A assimilação e a recuperação do artista e de sua arte pela sociedade de consumo encontram um exemplo típico no ator.

O ator-artista foi desarmado, aprisionado. Sua capacidade de resistência, tão importante para ele mesmo quanto para o papel que desempenha na sociedade, foi destruída, o que o leva a obedecer a todas as conveniências e leis que regem o bem-estar na sociedade de produção e de consumo, a perder sua independência, que é o que, colocando-o fora da comunidade, permite-lhe agir sobre ela.
A reforma do teatro e da arte do ator deve realizar-se em profundidade e tocar os fundamentos do ofício.

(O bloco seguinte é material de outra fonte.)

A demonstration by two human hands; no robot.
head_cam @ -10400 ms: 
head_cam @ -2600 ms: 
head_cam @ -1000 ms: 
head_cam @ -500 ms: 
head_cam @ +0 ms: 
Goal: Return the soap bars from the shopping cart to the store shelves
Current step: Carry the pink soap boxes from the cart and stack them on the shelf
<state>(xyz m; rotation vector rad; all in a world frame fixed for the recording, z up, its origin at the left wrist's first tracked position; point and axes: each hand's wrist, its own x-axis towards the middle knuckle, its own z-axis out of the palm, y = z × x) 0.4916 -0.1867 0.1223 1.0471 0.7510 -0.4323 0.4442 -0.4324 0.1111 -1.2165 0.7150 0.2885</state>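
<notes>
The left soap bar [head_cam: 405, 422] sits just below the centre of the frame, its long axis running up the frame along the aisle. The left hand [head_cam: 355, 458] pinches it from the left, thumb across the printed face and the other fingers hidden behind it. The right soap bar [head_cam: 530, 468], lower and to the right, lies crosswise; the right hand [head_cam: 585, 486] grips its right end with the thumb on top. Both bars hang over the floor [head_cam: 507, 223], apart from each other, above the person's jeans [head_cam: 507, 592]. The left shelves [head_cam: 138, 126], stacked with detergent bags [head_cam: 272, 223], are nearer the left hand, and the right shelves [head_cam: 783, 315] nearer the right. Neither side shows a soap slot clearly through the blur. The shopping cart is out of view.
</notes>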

Durante um longo período de isolamento social, a atitude e a condição do ator carregaram a marca profunda de traços naturalmente saídos do mais secreto de seu psiquismo, que o distinguem da sociedade bem pensante e fazem nascer, por sua vez, formas autônomas de ação cênica.

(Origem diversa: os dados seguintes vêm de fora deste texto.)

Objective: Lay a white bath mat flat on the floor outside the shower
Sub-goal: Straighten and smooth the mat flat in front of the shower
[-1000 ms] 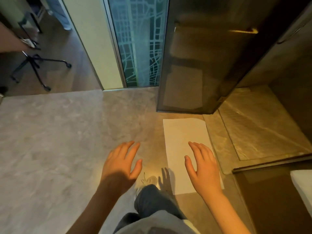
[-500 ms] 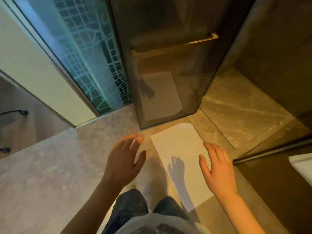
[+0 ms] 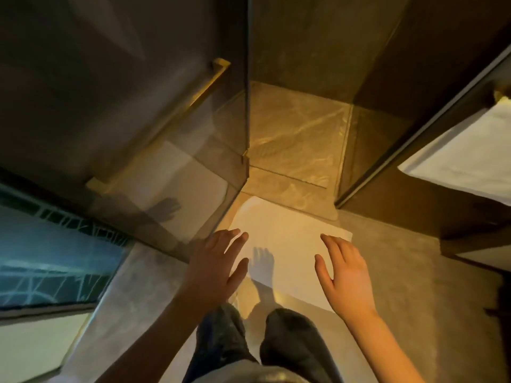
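Observation:
The white bath mat (image 3: 287, 244) lies flat on the grey floor right in front of the shower threshold (image 3: 287, 186). My left hand (image 3: 218, 264) hovers over the mat's left edge, palm down, fingers spread, holding nothing. My right hand (image 3: 343, 272) is held over the mat's right side, also spread and empty. Both hands cast shadows on the mat, so they appear to be above it, not touching. My legs in dark trousers (image 3: 276, 335) stand at the mat's near edge.
An open tinted glass shower door (image 3: 154, 111) with a gold handle (image 3: 199, 95) stands at the left. The shower floor (image 3: 296, 134) lies beyond. A fixed glass panel (image 3: 414, 134) and a hanging white towel (image 3: 470, 161) are at the right. A patterned glass panel (image 3: 49, 244) is far left.
The view has swung right and toward the shower, so the mat now sits centred between my hands. Both hands stay spread and empty above it.

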The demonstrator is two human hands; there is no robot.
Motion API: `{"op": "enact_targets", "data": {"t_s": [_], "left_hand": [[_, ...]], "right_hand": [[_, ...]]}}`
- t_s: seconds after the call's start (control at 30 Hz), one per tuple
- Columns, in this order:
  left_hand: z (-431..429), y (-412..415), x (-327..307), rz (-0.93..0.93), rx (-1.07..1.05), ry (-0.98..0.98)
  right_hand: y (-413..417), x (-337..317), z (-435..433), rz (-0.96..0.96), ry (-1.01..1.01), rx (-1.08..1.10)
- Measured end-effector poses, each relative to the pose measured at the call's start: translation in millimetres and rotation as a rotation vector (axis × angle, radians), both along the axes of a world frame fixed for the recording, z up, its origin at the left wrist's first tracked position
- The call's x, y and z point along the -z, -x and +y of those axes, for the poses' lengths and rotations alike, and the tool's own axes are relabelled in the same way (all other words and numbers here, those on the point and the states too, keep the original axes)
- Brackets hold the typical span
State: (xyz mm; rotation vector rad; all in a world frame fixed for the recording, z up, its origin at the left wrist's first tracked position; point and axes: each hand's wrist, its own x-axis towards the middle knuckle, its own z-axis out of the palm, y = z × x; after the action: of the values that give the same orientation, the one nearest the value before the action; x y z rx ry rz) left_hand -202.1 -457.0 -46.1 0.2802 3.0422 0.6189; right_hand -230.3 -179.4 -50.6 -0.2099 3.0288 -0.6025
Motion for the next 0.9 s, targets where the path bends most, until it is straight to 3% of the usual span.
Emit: {"op": "enact_targets", "data": {"t_s": [0.27,0.43,0.7,0.9], "left_hand": [[-1,76,37,-0.035,0.092,0.009],[23,116,104,-0.094,0.105,0.039],[46,195,330,-0.185,0.094,0.050],[52,257,548,-0.032,0.168,0.064]], "right_hand": [[41,27,-16,-0.029,-0.016,0.105],[85,94,-14,-0.030,0.039,0.105],[163,322,-3,-0.105,0.051,0.089],[219,540,-10,-0.067,0.065,0.058]]}}
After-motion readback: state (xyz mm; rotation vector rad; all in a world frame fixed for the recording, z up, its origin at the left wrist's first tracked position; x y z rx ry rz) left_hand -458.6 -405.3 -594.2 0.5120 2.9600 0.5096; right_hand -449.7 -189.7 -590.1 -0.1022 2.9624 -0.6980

Esbocemos uma imagem dessa personagem:
– O ATOR
– retrato nu do homem,
– exposto a qualquer transeunte,
– silhueta elástica.
– O ator,
– forasteiro,
– exibicionista desavergonhado,
– simulador fazendo demonstração de lágrimas,
– de riso,
– de funcionamento
– de todos os órgãos,
– dos vértices do espírito, do coração, das paixões,
– do ventre
– do pênis,
– o corpo exposto a todos os estimulantes,
– todos os perigos
– e todas as surpresas;
– engodo,
– modelo artificial de sua anatomia
– e de seu espírito,
– renunciando à dignidade e ao prestígio,
– atraindo os desprezos e os escárnios,
– tão perto das lixeiras quanto da eternidade,
– rejeitado pelo que é normal
– e normativo em uma sociedade.
– Ator
– que vive unicamente
– no imaginário,
– levado a um estado de insatisfação crônica
– e de insaciabilidade perante tudo
– aquilo que existe realmente,
– fora do universo da ficção,
– que o compele
– a uma nostalgia perpétua
– constrangendo-o
– a uma vida nômade.
– Ator forasteiro,
– eterno errante
– sem lar nem lugar,
– carregando em suas bagagens
– todo o seu bem,
– suas esperanças, suas ilusões perdidas,
– o que é sua riqueza
– e sua carga,
– uma ficção
– que ele defende zelosamente até as últimas conseqüências
– contra a intolerância de um mundo indiferente.

(In “Le Théâtre de la Mort”. Editions L’Age d’Homme, Lausanne, 1977, p. 162-165.